Water Family Fun: At-Home Experiments for Kids and Grownups

SAINT LOUIS, MO (October 29, 2020) – We know that water is essential for living. Here’s the other thing about H20: it can teach us some interesting things about science, too!

We have found a few at-home experiments from steampoweredfamily.com to help you and your children learn about water and foster curiosity, inquisitiveness and resilience during times when we are all spending more time at home together. This is the first of three blogs to provide you and the favorite children in your life with fun and educational experiments centered around water.

Water Lab: A STEM Experiment Exploring Safe Drinking Water

Objective: Examine the chemical makeup of different water sources.

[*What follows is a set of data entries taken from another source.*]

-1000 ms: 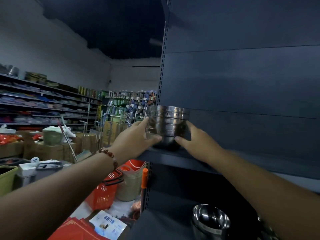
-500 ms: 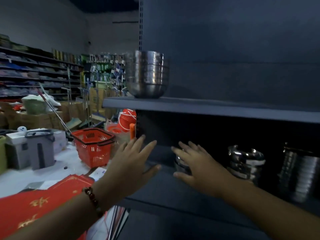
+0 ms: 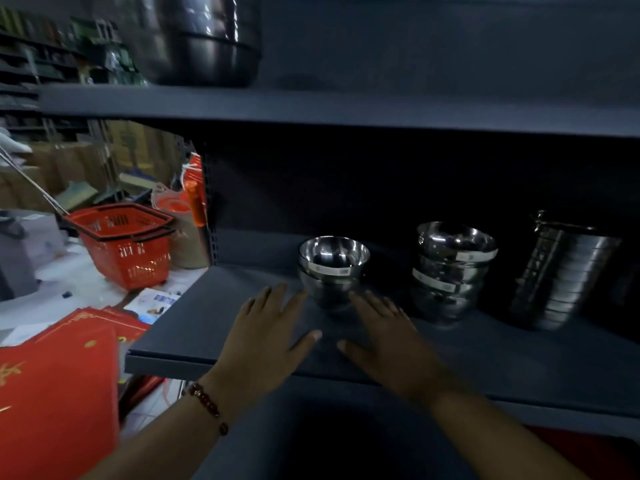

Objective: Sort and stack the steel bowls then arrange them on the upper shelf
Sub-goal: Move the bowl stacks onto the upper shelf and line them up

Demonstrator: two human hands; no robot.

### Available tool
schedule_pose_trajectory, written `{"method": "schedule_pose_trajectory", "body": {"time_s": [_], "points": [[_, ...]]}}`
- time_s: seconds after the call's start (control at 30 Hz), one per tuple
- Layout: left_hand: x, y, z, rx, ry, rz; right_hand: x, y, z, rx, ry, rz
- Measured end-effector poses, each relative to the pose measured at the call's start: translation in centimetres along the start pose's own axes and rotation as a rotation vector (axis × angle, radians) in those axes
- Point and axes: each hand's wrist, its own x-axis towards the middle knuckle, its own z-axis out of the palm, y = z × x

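A short stack of steel bowls [image 3: 333, 268] stands on the lower shelf [image 3: 194, 327], straight ahead of me. My left hand [image 3: 266, 336] and my right hand [image 3: 388, 337] reach toward it with fingers straight, one on each side, fingertips just short of its base. Neither hand holds anything. To the right stands a taller, uneven stack of steel bowls [image 3: 452, 268]. Further right is a tall dark stack of nested steel vessels [image 3: 564, 271]. On the upper shelf [image 3: 311, 109], at the top left, sits a stack of steel bowls [image 3: 204, 39].
Left of the shelving stand stacked red shopping baskets [image 3: 126, 244] on a cluttered floor. Red printed sheets [image 3: 55, 393] lie at the lower left, with cardboard boxes and store shelves behind. The lower shelf's front edge lies under my wrists.
Both hands left the stack on the upper shelf and dropped to the lower shelf. My view tilted down; the hands have moved closer to the short bowl stack.
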Motion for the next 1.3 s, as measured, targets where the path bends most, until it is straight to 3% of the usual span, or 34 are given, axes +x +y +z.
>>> {"method": "schedule_pose_trajectory", "body": {"time_s": [0.1,0.17,0.27,0.37,0.53,0.77,0.93,1.3], "points": [[1.6,-0.1,2.0,-0.108,0.003,-0.034,1.6,1.1,1.2,0.168,0.055,0.024],[3.0,-0.6,3.4,-0.206,0.011,-0.056,2.4,1.5,2.1,0.445,0.149,0.030],[5.1,-1.2,4.9,-0.570,0.026,-0.113,4.1,1.9,3.2,0.836,0.295,0.081],[7.3,-1.5,6.2,-0.953,0.070,-0.165,6.5,2.6,3.9,1.107,0.307,0.180],[10.4,-1.7,7.9,-1.212,0.110,-0.186,9.5,3.6,4.4,1.352,0.262,0.299],[12.1,-2.1,9.5,-1.267,0.093,-0.182,10.9,4.7,4.4,1.424,0.156,0.228],[10.9,-2.2,8.5,-1.288,0.107,-0.189,9.8,4.6,4.2,1.402,0.189,0.263],[3.6,-1.4,1.7,-1.322,0.045,-0.172,3.2,0.9,2.2,1.195,0.243,0.157]]}}
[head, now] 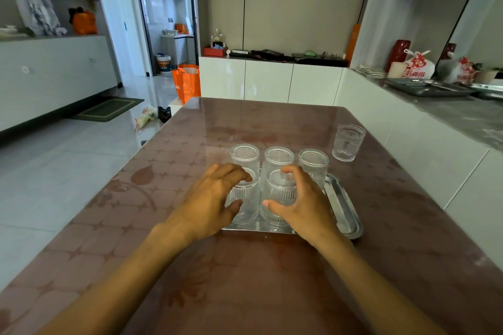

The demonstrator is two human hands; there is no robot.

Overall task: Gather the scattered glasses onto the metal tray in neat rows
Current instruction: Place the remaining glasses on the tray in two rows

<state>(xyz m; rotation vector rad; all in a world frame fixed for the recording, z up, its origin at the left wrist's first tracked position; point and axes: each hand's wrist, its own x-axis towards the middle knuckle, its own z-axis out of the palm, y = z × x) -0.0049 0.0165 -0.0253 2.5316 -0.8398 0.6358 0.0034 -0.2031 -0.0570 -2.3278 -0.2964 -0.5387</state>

Step 1: Collect a few water samples from a few different sources to examine the chemical makeup of each. Make sure you put them into clean, sterilized containers so that you don’t contaminate the sample and ruin the experiment. A few examples of water sources could be a nearby creek, collected rainwater, tap and bottled water.

As with all science, it’s important to document your findings.

Step 2: Line up the samples to examine them visually, recording what you see, color, anything in the water needs to be noted. Sometimes you’ll have organisms in the water if you collect it from outdoor sources like a lake or creek.

If you want to compare the samples easily and orderly, there are affordable options for test tubes with racks on Amazon.

From here, test the water samples for pH, hardness, alkaline and bromine levels. Water test strips can be found in many stores and online, for example, Amazon has a set of 50 for $15.

You’ll be able to see the differences in water depending on the source, and have a conversation about how water protection and treatment is important.

CSWR tests water for various contaminants and chemicals to keep the water you drink safe and clean. Also we ensure that any water we put back into the environment won’t harm the surrounding plants and animals in our communities.